Restate word for word the entries below, starting with the line with "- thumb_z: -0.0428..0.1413" and continuing through the line with "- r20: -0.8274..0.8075". Include both of those lines and no others.
+-------+
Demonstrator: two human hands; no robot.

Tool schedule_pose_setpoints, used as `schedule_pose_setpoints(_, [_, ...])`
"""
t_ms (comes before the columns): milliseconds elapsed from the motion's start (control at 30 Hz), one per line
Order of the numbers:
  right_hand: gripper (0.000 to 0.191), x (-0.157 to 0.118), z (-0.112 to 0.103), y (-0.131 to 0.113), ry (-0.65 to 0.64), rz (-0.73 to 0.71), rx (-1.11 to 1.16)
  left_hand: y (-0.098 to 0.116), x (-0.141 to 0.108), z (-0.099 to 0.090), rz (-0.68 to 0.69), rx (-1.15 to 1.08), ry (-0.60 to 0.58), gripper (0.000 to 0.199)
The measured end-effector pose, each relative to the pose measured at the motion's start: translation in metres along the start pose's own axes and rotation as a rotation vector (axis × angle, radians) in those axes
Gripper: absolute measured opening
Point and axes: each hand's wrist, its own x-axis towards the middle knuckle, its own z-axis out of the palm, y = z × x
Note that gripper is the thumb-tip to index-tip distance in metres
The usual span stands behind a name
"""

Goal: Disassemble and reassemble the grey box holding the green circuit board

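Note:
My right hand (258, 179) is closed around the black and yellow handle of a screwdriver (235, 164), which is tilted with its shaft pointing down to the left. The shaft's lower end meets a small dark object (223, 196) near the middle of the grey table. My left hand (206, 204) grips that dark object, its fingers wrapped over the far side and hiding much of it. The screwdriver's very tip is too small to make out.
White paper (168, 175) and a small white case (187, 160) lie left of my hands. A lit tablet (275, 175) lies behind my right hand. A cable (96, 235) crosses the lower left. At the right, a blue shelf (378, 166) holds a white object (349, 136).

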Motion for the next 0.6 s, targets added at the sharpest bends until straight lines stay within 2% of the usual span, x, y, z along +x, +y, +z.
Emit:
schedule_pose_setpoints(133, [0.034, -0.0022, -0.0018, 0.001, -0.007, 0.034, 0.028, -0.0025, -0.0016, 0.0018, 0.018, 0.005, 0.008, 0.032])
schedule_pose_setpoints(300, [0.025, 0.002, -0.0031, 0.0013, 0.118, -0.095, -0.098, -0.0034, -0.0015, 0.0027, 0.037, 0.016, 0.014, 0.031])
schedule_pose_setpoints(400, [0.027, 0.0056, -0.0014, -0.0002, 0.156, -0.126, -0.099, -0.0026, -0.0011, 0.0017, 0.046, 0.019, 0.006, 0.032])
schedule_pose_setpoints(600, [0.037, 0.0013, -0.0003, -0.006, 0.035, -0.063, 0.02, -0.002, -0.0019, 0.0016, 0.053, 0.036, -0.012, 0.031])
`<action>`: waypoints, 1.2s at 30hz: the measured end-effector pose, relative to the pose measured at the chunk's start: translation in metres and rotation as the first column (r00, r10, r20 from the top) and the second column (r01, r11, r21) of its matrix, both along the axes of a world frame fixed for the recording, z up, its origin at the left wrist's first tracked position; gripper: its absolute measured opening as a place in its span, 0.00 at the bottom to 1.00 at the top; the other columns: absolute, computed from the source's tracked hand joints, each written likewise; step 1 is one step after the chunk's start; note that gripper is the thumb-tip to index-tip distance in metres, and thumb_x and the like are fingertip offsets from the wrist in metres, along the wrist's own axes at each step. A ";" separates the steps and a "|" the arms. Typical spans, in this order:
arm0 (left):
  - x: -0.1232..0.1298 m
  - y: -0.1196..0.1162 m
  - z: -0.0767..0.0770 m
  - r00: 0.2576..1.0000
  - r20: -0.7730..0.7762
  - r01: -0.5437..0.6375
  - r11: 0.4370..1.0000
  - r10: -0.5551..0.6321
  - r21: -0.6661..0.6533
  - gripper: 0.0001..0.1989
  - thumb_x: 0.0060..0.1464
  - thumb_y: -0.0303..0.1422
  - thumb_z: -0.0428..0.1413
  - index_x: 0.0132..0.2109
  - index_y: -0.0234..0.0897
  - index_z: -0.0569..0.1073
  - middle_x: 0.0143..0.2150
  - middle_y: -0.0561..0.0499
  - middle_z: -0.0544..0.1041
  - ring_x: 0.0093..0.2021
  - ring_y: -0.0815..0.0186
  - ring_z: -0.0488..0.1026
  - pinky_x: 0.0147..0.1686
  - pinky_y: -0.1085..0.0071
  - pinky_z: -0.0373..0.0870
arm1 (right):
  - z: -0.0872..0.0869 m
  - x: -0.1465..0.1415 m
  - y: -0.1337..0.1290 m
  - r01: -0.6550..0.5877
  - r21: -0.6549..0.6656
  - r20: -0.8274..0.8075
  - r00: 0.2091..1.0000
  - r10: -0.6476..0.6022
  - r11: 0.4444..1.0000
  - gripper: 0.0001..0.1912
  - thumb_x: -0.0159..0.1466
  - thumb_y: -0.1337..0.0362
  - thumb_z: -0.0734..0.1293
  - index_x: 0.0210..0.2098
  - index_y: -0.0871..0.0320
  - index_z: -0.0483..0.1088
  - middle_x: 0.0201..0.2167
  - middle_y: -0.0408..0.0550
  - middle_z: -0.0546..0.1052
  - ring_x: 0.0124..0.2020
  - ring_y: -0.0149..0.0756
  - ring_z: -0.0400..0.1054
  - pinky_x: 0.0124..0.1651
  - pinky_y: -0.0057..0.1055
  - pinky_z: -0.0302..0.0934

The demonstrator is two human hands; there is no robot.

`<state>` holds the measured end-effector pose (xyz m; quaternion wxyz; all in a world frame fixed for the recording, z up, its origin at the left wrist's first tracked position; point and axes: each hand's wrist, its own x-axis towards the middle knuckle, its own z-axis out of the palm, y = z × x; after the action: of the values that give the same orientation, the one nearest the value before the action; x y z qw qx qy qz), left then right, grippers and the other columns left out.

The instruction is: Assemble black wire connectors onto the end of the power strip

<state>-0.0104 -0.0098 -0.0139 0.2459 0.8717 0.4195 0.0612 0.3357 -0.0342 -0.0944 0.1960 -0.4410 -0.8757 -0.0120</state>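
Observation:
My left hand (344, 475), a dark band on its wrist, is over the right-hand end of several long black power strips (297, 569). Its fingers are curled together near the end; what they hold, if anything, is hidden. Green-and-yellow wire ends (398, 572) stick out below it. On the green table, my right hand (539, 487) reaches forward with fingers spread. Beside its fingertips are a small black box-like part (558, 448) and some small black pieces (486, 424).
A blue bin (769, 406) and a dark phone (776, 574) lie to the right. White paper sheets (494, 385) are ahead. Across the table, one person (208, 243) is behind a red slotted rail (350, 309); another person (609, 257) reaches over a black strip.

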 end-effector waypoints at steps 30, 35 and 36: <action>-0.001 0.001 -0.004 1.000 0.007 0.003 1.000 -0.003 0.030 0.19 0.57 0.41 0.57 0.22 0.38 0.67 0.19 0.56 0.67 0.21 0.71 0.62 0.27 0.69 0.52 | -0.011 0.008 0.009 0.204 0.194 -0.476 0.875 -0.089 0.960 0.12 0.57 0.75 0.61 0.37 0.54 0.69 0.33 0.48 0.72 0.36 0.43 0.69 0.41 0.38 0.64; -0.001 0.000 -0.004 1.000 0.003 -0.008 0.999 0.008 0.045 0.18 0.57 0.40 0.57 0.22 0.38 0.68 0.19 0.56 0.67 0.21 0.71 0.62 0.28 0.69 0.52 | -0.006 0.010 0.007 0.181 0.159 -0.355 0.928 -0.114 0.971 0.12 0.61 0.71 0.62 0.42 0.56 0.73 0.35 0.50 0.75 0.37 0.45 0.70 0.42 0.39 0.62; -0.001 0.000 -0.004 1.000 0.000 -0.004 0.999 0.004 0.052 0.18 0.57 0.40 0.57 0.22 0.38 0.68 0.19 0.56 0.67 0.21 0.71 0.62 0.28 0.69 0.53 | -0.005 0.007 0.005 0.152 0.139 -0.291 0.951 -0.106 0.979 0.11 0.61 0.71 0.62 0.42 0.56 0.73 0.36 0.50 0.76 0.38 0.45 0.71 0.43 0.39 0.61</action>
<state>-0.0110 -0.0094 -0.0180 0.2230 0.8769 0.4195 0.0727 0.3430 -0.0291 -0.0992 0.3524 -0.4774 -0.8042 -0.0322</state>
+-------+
*Response*:
  - thumb_z: -0.0428..0.1413
  - index_x: 0.0132..0.2109
  - index_y: -0.0234..0.0897
  - index_z: -0.0569..0.1073
  - middle_x: 0.0143..0.2150
  - middle_y: -0.0561..0.0499
  - middle_z: -0.0544..0.1041
  - ring_x: 0.0093..0.2021
  - ring_y: -0.0815..0.0186
  - ring_z: -0.0488..0.1026
  - pinky_x: 0.0147..0.1686
  - pinky_y: -0.1085..0.0071
  - pinky_z: -0.0373..0.0870
arm1 (right):
  - z: -0.0872..0.0869 m
  - x: -0.1465..0.1415 m
  - y: -0.1337..0.1290 m
  - r01: -0.6550..0.5877
  - r21: -0.6549..0.6656
  - r20: -0.8274..0.8075

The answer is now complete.